Python — один из самых популярных языков программирования, который широко используется, когда мы говорим о науке о данных. Если вы хотите сменить профессию и заняться технологиями, Python — отличная отправная точка. Он продуктивен, прост в изучении и использовании, универсален и выполняется быстрее, чем другие языки.

Python также имеет множество библиотек, каждая из которых имеет разные цели и функции, от машинного обучения, научных и числовых вычислений до разработки игр.

По этим причинам я составил список 10 лучших библиотек Python для изучения и использования в 2022 году. Давайте проверим! 👇

1. Тензорный поток

TensorFlow — это сквозная платформа с открытым исходным кодом для машинного обучения. Он имеет комплексную и гибкую экосистему инструментов, библиотек и ресурсов сообщества, которая позволяет исследователям внедрять самые современные достижения в области машинного обучения, а разработчикам легко создавать и развертывать приложения на основе машинного обучения.

Простое построение модели

Создавайте и обучайте модели машинного обучения с помощью интуитивно понятных высокоуровневых API, таких как Keras, с немедленным выполнением, что обеспечивает немедленную итерацию модели и простую отладку.

Надежное производство ML в любом месте

Легко обучайте и развертывайте модели в облаке, локально, в браузере или на устройстве независимо от того, какой язык вы используете.

Мощные эксперименты для исследований

Простая и гибкая архитектура для быстрого переноса новых идей из концепции в код, в современные модели и в публикацию.

2. наука-учиться

Scikit-learn — это библиотека, которая предоставляет множество алгоритмов обучения без учителя и с учителем для машинного обучения. Он построен на некоторых других библиотеках, с которыми вы, возможно, уже знакомы, таких как NumPy, pandas и Matplotlib.

Простые и эффективные инструменты для прогнозного анализа данных. Доступен для всех и может использоваться повторно в различных контекстах.

Предоставляемый функционал включает в себя:

  • Регрессия, включая линейную и логистическую регрессию.
  • Классификация, включая K-ближайших соседей
  • Кластеризация, включая K-Means и K-Means++
  • Выбор модели
  • Предварительная обработка, включая минимальную и максимальную нормализацию

3. Панды

Pandas — это быстрый, мощный, гибкий и простой в использовании инструмент для анализа и обработки данных с открытым исходным кодом, построенный на основе Python. В частности, он предлагает структуры данных и операции для работы с числовыми таблицами и временными рядами.

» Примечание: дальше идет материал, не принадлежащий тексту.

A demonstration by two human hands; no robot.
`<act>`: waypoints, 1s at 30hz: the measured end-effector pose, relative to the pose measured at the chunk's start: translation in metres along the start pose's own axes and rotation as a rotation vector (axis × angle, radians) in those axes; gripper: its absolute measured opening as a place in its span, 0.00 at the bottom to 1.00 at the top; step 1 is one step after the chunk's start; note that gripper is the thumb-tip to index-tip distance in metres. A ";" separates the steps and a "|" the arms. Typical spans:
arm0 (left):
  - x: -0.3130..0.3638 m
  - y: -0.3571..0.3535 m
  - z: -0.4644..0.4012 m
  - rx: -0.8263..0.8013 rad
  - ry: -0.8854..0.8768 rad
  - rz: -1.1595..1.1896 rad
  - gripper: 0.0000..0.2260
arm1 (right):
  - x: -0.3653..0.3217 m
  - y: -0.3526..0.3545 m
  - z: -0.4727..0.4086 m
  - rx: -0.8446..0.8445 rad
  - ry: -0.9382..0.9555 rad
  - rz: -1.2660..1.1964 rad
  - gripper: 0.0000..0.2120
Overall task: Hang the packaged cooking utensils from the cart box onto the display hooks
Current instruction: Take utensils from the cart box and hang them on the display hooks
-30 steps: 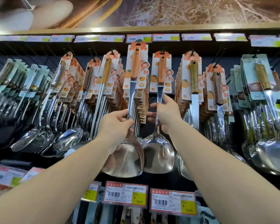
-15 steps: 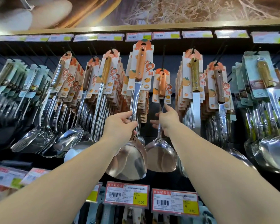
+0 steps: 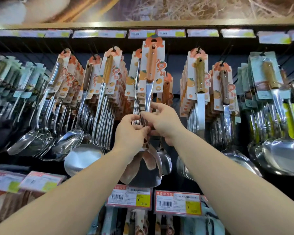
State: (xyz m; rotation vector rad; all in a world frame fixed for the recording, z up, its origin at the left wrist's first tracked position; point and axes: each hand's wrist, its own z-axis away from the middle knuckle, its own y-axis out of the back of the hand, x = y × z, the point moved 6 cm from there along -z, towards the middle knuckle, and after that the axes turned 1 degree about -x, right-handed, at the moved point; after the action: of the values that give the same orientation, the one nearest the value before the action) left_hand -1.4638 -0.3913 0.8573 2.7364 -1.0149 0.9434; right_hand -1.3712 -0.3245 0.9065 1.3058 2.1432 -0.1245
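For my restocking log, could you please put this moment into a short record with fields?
place: shop wall of hooks with hanging utensils
held item: carded spatula, orange handle, raised above its row
left hand: grips the spatula's metal shaft
right hand: pinches the same shaft, just higher
hang state: card top near the shelf edge; whether it is on a hook cannot be told
below: price tags reading 16.00

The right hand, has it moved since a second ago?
Yes. The right hand went left, off the hanging spatula, and now meets the left hand on the raised spatula's shaft.
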 end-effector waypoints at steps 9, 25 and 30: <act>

Pandas является бесплатным, с открытым исходным кодом и может использоваться для обработки и очистки данных, задач ETL (извлечение, преобразование, загрузка) для преобразования и хранения данных, функций, специфичных для временных рядов, и многого другого.

4. ПиТорч

PyTorch — это среда машинного обучения с открытым исходным кодом, которая ускоряет путь от исследовательского прототипа до развертывания в производстве.

Производство готово

Плавно переключайтесь между нетерпеливым и графическим режимами с помощью TorchScript и ускорьте переход к производству с помощью TorchServe.

Распределенное обучение

Масштабируемое распределенное обучение и оптимизация производительности в исследованиях и производстве обеспечивается серверной частью torch.distributed.

Надежная экосистема

Богатая экосистема инструментов и библиотек расширяет PyTorch и поддерживает разработку в области компьютерного зрения, НЛП и многого другого.

Облачная поддержка

PyTorch хорошо поддерживается на основных облачных платформах, обеспечивая простую разработку и масштабирование.

5. НумПи

NumPy — это основной пакет с открытым исходным кодом для научных вычислений с помощью Python.

Мощные N-мерные массивы

Быстрые и универсальные концепции векторизации, индексации и широковещательной рассылки NumPy сегодня фактически являются стандартами массивных вычислений.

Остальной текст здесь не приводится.